Tuesday, July 21, 2009
The Faces Of Peru
More than just the iconic Machu Picchu, Peru is a wealth of landscape, wildlife and cultural photographic opportunities
You can do Machu Picchu as a day trip out of Cusco via train or bus and train, but that’s not the way you want do it. You want to spend at least one and maybe even two nights in Aguas Calientes, the small town at the foot of the mountain where Machu Picchu sits that’s the rail terminus from Ollantaytambo.
That way, you get to go up to the site at least once and hopefully twice. A good plan is to arrive on a midafternoon train, get settled into your hotel in Aguas Calientes and then plan a late-afternoon excursion to the ruin. It’s open until 6 p.m., but most of the day trippers are gone by 3 p.m.-ish. So not only do you get better light the later in the afternoon you go, but you get fewer fellow tourists crawling all over the place.
Then you can plan on going back up early the next morning (it opens at 6 a.m.) to try to catch some early light. This plan gives you two cracks at shooting the ruin, and gives you twice as good a chance of not getting rained on—a distinct possibility, especially in the rainy season (October to April). Tickets are very expensive, about $40 a day, but how often will you get back here, and what is it worth to have some decent weather to shoot one of the world’s most impressive ancient sites?
My strategy shooting the ruins involves climbing up to the Watchman’s Hut first for the famous overview. Depending on weather, I’ve waited up there for up to about four hours for rain to stop and fog to lift. It shapes up nicely with a wide-angle, and hopefully you can get some of the local llamas in the shot (if they don’t push you off the wall first!).
It’s all more or less downhill from there, and I work my way down from there, shooting tighter shots, details and other angles. Make sure you have enough cards, batteries, water and rainproof gear for both you and your equipment (and a small umbrella so you can shoot in the rain), as there’s no “running back to the hotel” for something you forgot.
I’ve heard recently of all kinds of restrictions—charges for lenses over 200mm, etc.—but I only can report that I’ve never had any problem. Then again, I go out with minimal gear, I tape over the names and logos on my cameras with black electrical tape so they look generic and harmless, and I always have a few bucks at the ready for any necessary on-site “permits” a security guard may require. Discretion is the watchword here, as in many travel situations, and the less “professional” you can appear—anywhere—the easier it will be for you.
Once you’ve had a few days in Cusco, it will seem like nothing to take the Andean Explorer train across the highland plateaus toward Puno and legendary Lake Titicaca. Here, the altitude is more like 13,000 feet, but I felt much more chipper having already been at altitude for several days.

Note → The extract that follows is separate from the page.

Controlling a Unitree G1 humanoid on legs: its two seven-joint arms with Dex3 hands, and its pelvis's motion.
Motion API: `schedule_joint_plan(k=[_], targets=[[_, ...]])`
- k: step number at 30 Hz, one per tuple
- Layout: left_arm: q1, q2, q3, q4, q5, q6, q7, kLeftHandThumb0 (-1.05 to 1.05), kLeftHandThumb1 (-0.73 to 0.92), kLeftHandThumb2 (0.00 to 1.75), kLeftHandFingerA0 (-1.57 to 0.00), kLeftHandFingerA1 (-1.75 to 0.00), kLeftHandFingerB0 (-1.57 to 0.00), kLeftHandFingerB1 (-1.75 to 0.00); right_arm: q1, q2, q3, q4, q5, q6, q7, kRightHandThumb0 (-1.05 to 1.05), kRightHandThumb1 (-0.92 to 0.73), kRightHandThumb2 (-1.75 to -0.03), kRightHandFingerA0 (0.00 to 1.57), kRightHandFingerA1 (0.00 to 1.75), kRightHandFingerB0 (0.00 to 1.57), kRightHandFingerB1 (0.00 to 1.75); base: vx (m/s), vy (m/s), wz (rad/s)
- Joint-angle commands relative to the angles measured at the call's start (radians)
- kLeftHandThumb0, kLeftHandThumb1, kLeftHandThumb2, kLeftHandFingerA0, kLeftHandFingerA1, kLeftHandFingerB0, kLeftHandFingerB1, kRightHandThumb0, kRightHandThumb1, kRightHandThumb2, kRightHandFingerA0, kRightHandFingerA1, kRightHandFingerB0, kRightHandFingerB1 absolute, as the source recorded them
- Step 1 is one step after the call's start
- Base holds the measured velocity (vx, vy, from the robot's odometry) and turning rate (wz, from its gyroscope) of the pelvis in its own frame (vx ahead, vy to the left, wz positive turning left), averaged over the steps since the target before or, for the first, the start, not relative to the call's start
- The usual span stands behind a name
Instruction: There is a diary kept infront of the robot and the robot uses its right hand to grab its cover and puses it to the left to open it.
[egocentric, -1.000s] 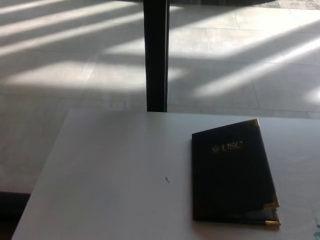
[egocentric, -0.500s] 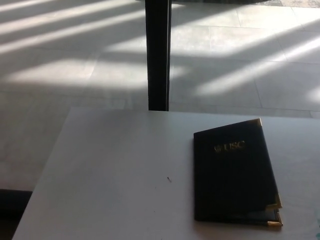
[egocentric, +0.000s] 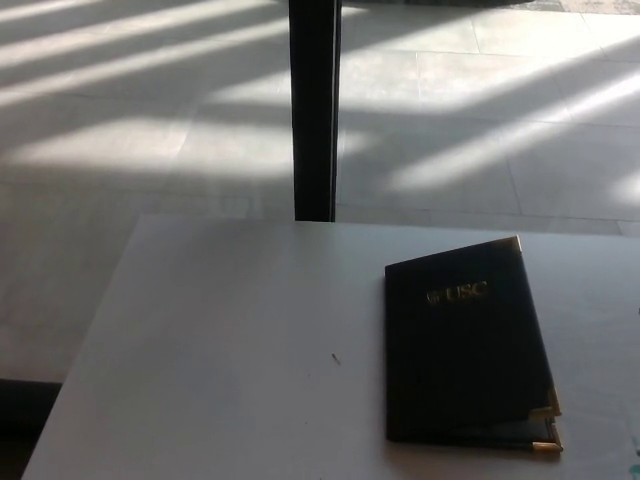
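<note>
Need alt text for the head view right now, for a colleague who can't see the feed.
A closed dark diary with gold "USC" lettering and gold corner caps lies flat on the right side of a white table. Neither robot hand is in view. Behind the table, a dark vertical post rises from a sunlit tiled floor.

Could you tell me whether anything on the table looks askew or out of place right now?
Nothing serious. The closed diary lies slightly tilted on the table, and a tiny dark speck sits left of it.

Closed dark diary (egocentric: 465, 345) (gold corners, "USC") flat on white table (egocentric: 230, 350).
</note>
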Motion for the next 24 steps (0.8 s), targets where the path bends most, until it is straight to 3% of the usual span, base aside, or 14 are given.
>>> schedule_joint_plan(k=[1, 4, 5, 6, 9, 10, 11, 12, 13, 15, 19, 20, 23, 24], targets=[[0.001, 0.025, 0.001, -0.003, -0.031, 0.019, 0.014, -1.0, 0.86, 1.66, -0.64, -1.35, 0.0, -0.93, 0.052, 0.035, 0.078, -0.004, -0.058, -0.012, 0.006, -0.72, -0.92, -0.77, 0.32, 0.48, 0.25, 0.42, 0.0, 0.0, 0.0], [-0.001, 0.026, -0.003, -0.003, -0.032, 0.021, 0.018, -1.03, 0.9, 1.69, -0.62, -1.36, 0.0, -0.95, 0.061, 0.05, 0.104, 0.0, -0.071, -0.021, -0.001, -0.73, -0.92, -0.73, 0.36, 0.49, 0.29, 0.42, 0.0, 0.0, 0.0], [0.0, 0.026, -0.005, -0.004, -0.031, 0.018, 0.02, -1.05, 0.92, 1.2, -0.39, -1.69, -0.27, -1.43, 0.065, 0.054, 0.112, 0.003, -0.074, -0.023, 0.004, -0.74, -0.92, -0.73, 0.35, 0.49, 0.28, 0.42, 0.0, 0.0, 0.0], [0.002, 0.026, -0.012, -0.002, -0.029, 0.015, 0.015, -0.98, 0.86, 1.66, -0.61, -1.33, 0.0, -0.92, 0.071, 0.061, 0.123, 0.006, -0.079, -0.03, 0.008, -0.73, -0.92, -0.74, 0.33, 0.49, 0.26, 0.42, 0.0, 0.0, 0.0], [0.004, 0.029, -0.016, -0.008, -0.034, 0.017, 0.011, -0.96, 0.83, 1.63, -0.61, -1.32, 0.0, -0.91, 0.09, 0.064, 0.161, 0.028, -0.114, -0.055, 0.028, -0.7, -0.92, -0.76, 0.32, 0.5, 0.26, 0.43, 0.0, 0.0, 0.0], [0.004, 0.029, -0.017, -0.009, -0.036, 0.016, 0.016, -1.03, 0.88, 1.68, -0.72, -1.41, 0.0, -0.94, 0.095, 0.067, 0.173, 0.035, -0.129, -0.057, 0.021, -0.61, -0.76, -1.15, 0.32, 0.6, 0.14, 0.49, 0.0, 0.0, 0.0], [0.004, 0.028, -0.017, -0.01, -0.038, 0.016, 0.02, -1.05, 0.92, 1.21, -0.38, -1.67, -0.27, -1.41, 0.097, 0.068, 0.18, 0.039, -0.135, -0.059, 0.02, -0.72, -0.92, -0.76, 0.32, 0.49, 0.25, 0.42, 0.0, 0.0, 0.0], [0.004, 0.029, -0.018, -0.008, -0.039, 0.014, 0.018, -1.04, 0.88, 1.68, -0.64, -1.37, 0.0, -0.94, 0.101, 0.071, 0.188, 0.05, -0.142, -0.066, 0.024, -0.63, -0.76, -1.16, 0.32, 0.6, 0.13, 0.49, 0.0, 0.0, 0.0], [0.004, 0.029, -0.018, -0.005, -0.04, 0.012, 0.016, -0.97, 0.84, 1.63, -0.54, -1.28, 0.0, -0.91, 0.103, 0.074, 0.19, 0.053, -0.143, -0.069, 0.024, -0.62, -0.75, -1.16, 0.31, 0.6, 0.13, 0.49, 0.0, 0.0, 0.0], [0.004, 0.031, -0.022, -0.002, -0.041, 0.01, 0.011, -0.97, 0.84, 1.64, -0.42, -1.21, 0.0, -0.91, 0.109, 0.082, 0.196, 0.064, -0.146, -0.081, 0.03, -0.71, -0.92, -0.76, 0.32, 0.5, 0.25, 0.43, 0.0, 0.0, 0.0], [0.001, 0.034, -0.031, -0.002, -0.042, 0.012, 0.018, -1.04, 0.9, 1.7, -0.49, -1.29, -0.01, -0.95, 0.123, 0.107, 0.209, 0.075, -0.156, -0.092, 0.026, -0.62, -0.77, -1.16, 0.32, 0.6, 0.13, 0.49, 0.0, 0.0, 0.0], [0.001, 0.032, -0.026, -0.007, -0.049, 0.011, 0.021, -1.04, 0.91, 1.7, -0.61, -1.37, -0.05, -1.0, 0.127, 0.111, 0.213, 0.078, -0.16, -0.096, 0.033, -0.71, -0.92, -0.77, 0.31, 0.5, 0.24, 0.43, 0.0, 0.0, 0.0], [0.002, 0.035, -0.032, -0.009, -0.047, 0.013, 0.027, -1.04, 0.91, 1.71, -0.7, -1.42, -0.12, -1.04, 0.129, 0.135, 0.211, 0.084, -0.155, -0.097, 0.024, -0.7, -0.92, -0.76, 0.32, 0.49, 0.25, 0.41, 0.0, 0.0, 0.0], [0.002, 0.035, -0.034, -0.009, -0.047, 0.015, 0.026, -1.05, 0.92, 1.21, -0.38, -1.65, -0.28, -1.42, 0.131, 0.139, 0.216, 0.085, -0.16, -0.098, 0.024, -0.69, -0.92, -0.77, 0.32, 0.5, 0.25, 0.42, 0.0, 0.0, 0.0]])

You’ll want to take at least the one-day boat tour on the lake to the reed islands of Uros. Here, you can meet families who live out on these reed islands in a traditional manner. Now, you definitely won’t be the first photographer to set foot here—they’re well accustomed to tourists. But what I really like about Peru is that, even in the more touristed areas, they don’t seem so jaded by your presence that they can’t be bothered to demonstrate their crafts and way of life.

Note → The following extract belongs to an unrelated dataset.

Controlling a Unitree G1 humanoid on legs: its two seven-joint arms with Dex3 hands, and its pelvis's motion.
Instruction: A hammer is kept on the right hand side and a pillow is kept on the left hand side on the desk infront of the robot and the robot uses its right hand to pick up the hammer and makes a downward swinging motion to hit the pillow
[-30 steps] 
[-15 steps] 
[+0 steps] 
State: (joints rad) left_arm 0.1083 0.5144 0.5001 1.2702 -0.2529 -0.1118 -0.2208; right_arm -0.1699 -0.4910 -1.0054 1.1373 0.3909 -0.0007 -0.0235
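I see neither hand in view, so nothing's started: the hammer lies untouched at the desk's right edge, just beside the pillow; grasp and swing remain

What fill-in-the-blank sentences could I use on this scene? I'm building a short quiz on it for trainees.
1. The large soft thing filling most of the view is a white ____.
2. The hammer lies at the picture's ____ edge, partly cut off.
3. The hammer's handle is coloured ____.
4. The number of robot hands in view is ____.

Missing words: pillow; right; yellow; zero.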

Be sure to take a short trip on a reed boat, and enjoy these folks’ hospitality, as it still feels genuine. There’s some nice images to be had here and on Taquile, a gorgeous Mediterranean-like island where the native dress is almost a dead ringer for that of the fishing villages around Nazaré in Portugal, and the landscapes look like Corsica or Sardinia. These islands are just two more threads in the gorgeous and eclectic tapestry that is the country of Peru.